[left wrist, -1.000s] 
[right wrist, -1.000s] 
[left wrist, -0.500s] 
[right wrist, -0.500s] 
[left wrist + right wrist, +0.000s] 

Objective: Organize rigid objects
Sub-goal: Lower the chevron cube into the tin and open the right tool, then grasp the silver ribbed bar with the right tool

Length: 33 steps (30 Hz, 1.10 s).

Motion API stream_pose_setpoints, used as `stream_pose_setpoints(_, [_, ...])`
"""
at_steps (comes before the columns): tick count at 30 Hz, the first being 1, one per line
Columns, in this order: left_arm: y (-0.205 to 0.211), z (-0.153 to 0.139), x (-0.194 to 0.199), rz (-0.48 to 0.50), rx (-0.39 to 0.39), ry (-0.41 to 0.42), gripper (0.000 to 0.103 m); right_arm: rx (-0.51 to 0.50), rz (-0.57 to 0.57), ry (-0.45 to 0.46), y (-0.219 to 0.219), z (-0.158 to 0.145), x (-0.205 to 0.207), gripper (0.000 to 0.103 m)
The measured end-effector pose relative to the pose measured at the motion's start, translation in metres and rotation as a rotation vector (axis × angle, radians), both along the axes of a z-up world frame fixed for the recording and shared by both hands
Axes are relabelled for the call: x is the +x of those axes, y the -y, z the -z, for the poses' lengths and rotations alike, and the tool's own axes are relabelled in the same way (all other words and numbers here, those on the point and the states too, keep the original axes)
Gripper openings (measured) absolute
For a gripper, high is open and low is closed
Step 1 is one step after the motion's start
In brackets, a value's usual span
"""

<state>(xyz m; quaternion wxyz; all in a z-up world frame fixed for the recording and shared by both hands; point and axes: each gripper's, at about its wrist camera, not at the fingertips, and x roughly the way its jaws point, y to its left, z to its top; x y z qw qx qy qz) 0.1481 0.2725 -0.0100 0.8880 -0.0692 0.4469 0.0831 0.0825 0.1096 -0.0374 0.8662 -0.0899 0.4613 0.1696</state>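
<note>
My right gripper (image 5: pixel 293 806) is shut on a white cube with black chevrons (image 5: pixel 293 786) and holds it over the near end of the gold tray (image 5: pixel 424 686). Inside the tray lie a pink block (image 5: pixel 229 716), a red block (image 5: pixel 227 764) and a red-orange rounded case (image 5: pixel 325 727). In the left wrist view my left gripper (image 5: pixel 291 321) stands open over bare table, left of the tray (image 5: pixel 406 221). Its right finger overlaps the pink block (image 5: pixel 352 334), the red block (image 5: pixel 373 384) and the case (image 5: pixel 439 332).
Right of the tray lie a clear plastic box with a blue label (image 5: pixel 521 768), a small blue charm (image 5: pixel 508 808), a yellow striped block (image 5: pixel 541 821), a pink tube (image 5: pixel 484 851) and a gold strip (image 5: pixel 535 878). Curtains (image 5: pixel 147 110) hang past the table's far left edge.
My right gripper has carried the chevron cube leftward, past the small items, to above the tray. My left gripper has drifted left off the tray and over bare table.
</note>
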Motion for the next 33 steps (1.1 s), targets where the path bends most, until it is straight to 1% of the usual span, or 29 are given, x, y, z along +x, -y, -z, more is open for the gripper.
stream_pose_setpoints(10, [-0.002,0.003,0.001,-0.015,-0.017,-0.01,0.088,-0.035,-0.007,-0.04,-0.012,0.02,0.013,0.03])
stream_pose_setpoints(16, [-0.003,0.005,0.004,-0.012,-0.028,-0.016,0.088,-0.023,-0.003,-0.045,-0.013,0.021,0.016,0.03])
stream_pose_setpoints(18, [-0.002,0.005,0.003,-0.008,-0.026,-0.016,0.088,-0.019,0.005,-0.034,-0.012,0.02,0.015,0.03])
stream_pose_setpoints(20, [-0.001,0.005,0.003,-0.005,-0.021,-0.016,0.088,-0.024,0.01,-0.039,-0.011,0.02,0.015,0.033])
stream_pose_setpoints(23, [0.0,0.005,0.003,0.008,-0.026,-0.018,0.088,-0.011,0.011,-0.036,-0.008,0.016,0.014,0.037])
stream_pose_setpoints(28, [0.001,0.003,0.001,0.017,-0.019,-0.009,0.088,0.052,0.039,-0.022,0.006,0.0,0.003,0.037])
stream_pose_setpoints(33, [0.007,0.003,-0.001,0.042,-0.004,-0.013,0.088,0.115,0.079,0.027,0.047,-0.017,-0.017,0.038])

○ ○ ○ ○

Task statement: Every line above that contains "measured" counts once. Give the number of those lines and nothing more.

Exercise response: 2